Researchers: Bilung Lee, Xiaojun Liu
Advisor:Edward A. Lee

Most modern systems include control logic for the proper sequencing of computational tasks, and for switching and coordinating between different operating modes. Finite state machines (FSMs) have long been used to specify control flow for control-dominated problems. In large systems, however, the control functionality can become so complex that the flat, sequential FSM model becomes impractical.

Hierarchical concurrent FSMs (HCFSMs) increase the usefulness of FSMs by extending them with structuring and communication mechanisms.
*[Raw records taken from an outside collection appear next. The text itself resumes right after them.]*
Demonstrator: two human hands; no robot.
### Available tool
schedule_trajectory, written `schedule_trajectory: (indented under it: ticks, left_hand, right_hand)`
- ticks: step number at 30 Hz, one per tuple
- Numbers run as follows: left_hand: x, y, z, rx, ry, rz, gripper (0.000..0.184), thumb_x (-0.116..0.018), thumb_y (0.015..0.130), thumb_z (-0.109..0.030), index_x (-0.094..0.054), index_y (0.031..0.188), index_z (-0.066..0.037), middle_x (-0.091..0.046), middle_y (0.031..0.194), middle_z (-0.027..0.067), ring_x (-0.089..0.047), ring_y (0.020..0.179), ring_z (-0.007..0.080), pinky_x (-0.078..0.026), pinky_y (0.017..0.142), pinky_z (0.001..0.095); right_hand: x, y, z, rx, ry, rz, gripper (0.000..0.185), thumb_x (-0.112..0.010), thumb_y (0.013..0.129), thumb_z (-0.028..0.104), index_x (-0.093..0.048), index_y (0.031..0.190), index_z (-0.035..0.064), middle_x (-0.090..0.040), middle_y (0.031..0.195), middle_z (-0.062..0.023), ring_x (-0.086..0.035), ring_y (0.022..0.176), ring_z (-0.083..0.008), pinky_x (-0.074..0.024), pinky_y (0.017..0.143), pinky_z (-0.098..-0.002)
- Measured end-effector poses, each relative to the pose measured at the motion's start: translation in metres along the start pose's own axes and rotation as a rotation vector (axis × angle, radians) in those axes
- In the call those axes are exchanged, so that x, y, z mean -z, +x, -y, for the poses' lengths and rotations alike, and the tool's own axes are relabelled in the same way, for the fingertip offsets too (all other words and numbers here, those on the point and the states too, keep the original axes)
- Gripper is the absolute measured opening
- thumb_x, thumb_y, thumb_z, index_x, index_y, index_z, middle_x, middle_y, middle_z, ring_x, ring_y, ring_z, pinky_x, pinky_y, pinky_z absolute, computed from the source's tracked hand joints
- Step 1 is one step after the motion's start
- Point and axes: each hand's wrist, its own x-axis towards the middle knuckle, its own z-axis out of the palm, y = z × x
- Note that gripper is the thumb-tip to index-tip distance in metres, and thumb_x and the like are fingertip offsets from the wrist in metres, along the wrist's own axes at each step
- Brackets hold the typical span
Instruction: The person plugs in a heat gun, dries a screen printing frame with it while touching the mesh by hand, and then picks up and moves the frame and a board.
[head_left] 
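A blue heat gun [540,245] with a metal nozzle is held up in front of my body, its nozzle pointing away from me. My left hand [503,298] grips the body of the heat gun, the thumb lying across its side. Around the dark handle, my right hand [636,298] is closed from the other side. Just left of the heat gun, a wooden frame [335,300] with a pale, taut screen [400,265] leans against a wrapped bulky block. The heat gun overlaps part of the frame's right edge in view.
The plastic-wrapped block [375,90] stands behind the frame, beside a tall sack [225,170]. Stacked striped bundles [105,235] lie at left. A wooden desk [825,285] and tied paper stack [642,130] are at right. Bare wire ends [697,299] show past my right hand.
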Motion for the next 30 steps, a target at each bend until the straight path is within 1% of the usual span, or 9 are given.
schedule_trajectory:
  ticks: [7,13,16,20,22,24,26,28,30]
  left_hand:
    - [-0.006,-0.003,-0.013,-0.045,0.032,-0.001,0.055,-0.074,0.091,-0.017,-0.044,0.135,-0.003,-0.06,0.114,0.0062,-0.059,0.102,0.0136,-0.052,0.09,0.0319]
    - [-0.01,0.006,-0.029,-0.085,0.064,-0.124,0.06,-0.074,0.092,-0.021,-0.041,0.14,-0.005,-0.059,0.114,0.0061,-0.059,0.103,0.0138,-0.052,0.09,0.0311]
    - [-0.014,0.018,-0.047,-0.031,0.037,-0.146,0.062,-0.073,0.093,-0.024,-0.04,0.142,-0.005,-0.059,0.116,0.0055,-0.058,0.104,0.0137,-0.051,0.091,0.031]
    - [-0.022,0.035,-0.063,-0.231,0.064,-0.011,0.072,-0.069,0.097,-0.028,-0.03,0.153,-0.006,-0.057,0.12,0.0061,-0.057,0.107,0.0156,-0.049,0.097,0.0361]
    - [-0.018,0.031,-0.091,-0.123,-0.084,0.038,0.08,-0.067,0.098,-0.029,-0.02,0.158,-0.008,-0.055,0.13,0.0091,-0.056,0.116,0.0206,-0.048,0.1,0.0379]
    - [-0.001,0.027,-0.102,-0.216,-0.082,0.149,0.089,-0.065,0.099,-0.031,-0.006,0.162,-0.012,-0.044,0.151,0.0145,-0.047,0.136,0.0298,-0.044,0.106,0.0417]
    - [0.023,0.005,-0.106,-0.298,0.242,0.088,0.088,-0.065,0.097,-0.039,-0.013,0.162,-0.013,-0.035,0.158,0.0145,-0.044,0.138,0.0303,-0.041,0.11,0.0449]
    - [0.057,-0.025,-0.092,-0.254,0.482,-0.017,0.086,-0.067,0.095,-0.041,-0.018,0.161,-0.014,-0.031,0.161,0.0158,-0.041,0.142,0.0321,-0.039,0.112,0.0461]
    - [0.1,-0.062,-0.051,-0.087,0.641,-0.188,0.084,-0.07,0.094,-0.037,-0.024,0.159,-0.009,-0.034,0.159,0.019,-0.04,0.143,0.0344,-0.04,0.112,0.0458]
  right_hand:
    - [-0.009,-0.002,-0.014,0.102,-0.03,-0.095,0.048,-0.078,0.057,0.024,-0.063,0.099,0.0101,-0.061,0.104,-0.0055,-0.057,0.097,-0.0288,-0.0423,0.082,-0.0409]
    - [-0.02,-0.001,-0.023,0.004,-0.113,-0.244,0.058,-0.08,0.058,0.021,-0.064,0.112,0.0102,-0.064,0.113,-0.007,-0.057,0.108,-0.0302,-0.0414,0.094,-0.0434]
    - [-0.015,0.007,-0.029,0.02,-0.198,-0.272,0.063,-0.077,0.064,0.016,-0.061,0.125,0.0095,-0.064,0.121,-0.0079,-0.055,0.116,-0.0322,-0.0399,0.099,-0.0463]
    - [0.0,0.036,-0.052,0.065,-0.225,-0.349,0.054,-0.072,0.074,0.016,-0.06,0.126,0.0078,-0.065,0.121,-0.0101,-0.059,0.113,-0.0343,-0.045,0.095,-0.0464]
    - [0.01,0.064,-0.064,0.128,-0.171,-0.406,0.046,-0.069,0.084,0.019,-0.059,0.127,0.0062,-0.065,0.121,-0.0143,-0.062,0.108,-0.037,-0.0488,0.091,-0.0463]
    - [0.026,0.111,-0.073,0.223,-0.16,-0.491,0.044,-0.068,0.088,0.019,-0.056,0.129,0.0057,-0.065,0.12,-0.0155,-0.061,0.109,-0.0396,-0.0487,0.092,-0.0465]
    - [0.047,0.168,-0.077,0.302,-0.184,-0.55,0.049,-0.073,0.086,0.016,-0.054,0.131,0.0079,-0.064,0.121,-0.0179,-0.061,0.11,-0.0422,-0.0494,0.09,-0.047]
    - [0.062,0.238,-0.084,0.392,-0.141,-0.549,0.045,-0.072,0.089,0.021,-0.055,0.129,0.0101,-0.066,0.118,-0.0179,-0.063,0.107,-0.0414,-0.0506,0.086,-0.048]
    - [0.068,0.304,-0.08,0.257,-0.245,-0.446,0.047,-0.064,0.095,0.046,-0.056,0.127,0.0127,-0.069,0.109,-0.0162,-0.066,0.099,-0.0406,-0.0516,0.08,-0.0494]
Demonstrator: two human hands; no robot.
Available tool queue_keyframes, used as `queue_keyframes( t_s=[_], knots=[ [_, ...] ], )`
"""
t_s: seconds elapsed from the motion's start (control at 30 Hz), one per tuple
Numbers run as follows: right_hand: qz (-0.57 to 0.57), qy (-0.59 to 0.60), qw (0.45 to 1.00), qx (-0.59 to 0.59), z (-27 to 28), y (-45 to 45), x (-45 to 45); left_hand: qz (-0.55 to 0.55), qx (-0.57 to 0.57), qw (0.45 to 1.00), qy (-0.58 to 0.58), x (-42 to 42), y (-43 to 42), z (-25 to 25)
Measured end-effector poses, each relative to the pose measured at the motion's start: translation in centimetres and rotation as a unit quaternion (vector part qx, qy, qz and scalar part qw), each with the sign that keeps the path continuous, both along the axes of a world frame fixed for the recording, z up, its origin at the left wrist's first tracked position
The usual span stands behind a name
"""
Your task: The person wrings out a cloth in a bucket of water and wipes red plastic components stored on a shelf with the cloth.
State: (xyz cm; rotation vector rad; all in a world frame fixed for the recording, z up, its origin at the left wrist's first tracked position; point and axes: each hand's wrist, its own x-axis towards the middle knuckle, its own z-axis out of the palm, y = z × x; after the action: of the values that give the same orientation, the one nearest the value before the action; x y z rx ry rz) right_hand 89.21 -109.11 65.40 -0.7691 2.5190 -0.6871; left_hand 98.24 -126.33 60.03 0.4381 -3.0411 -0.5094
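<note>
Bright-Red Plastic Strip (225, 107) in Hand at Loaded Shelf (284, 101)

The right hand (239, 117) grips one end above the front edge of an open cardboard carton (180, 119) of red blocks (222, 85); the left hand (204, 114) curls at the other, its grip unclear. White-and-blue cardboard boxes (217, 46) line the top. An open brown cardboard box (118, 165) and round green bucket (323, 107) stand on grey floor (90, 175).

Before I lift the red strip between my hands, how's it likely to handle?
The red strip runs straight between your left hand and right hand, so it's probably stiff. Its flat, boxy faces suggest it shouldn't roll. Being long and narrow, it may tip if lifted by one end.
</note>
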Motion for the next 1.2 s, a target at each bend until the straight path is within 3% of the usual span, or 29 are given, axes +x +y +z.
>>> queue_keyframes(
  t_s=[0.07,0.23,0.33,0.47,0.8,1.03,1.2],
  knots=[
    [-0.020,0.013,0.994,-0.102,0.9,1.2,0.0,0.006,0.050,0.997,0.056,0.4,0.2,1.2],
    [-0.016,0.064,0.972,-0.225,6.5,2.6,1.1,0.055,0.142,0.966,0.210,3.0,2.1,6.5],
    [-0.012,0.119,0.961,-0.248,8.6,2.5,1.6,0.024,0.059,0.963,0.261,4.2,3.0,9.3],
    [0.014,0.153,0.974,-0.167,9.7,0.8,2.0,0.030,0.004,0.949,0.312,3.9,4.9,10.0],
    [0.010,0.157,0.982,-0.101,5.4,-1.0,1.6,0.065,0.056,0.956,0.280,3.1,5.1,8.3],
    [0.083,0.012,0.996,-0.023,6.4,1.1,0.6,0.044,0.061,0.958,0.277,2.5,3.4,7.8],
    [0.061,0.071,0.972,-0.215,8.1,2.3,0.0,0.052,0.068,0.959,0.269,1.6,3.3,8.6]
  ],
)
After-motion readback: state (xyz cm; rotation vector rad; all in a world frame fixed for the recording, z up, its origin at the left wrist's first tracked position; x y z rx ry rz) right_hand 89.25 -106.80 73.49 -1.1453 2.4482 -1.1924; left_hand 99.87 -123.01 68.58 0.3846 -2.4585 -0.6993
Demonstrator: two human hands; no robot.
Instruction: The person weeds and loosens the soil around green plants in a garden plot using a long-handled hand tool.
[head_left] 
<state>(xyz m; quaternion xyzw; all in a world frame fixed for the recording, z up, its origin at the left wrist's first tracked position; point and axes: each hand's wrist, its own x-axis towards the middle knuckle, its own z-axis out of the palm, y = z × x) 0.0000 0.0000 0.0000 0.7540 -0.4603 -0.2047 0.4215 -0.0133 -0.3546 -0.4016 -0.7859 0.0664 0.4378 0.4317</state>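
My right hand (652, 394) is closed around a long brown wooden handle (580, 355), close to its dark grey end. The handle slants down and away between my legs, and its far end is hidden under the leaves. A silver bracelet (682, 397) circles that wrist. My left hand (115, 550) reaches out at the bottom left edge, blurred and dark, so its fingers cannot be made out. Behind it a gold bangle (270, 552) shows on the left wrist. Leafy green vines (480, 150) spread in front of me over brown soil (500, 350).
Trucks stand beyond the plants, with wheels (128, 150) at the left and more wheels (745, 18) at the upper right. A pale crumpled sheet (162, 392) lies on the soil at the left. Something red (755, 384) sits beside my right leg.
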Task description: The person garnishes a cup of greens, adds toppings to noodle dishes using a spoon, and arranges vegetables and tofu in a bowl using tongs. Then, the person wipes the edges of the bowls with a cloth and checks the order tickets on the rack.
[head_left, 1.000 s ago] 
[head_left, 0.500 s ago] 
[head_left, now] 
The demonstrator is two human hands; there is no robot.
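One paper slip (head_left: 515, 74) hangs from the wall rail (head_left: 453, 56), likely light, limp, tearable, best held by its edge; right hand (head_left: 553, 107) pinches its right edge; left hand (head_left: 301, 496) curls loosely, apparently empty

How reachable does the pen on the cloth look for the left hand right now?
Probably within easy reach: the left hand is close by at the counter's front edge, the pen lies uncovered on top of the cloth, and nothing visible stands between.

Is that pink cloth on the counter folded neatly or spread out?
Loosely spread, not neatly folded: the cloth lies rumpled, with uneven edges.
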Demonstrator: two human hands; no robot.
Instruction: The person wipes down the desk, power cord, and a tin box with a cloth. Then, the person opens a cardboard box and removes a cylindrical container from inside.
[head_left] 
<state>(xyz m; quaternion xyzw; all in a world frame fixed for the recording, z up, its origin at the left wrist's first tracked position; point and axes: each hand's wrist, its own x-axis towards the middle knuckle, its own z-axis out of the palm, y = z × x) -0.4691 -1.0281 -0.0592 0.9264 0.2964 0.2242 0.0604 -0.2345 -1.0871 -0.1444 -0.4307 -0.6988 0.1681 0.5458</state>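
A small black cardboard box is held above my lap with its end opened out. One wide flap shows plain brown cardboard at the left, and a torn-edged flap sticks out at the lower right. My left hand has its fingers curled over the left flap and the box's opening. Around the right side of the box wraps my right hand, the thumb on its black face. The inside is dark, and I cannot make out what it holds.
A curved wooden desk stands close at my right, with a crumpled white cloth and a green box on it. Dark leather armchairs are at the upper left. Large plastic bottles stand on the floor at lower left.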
However, most formalisms that support HCFSMs, such as Statecharts and its variants, tightly integrate the concurrency semantics with the FSM semantics. In our approach [1], we add hierarchy and heterogeneity to the FSM model. This allows the FSM to be hierarchically combined with various concurrency models, in particular dataflow, discrete events and synchronous/reactive models. In this heterogeneous model, the semantics of FSM, concurrency and hierarchy are naturally supported. Our scheme decouples the FSM from the concurrency models, enabling selection of the most appropriate concurrency model for the problem at hand.

An FSM domain has been developed in Ptolemy Classic and is integrated with existing DE, SDF, and SR domains. We are currently implementing the FSM domain in Ptolemy II [2] with a focus on combining the CT and FSM domains for hybrid system modeling and integrating the FSM domain with process domains such as CSP and PN.

[1]
A. Girault, B. Lee, and E. A. Lee, "Hierarchical Finite State Machines with Multiple Concurrency Models," IEEE Transactions on Computer-Aided Design of Integrated Circuits and Systems, Vol. 18, No. 6, pp.742-760, 1999.
[2]
John Davis II, et al., "Ptolemy II - Heterogeneous Concurrent Modeling and Design in Java," Memorandum UCB/ERL M99/40, Electronics Research Laboratory, University of California, Berkeley, CA 94720, July 1999.

Last updated 11/05/99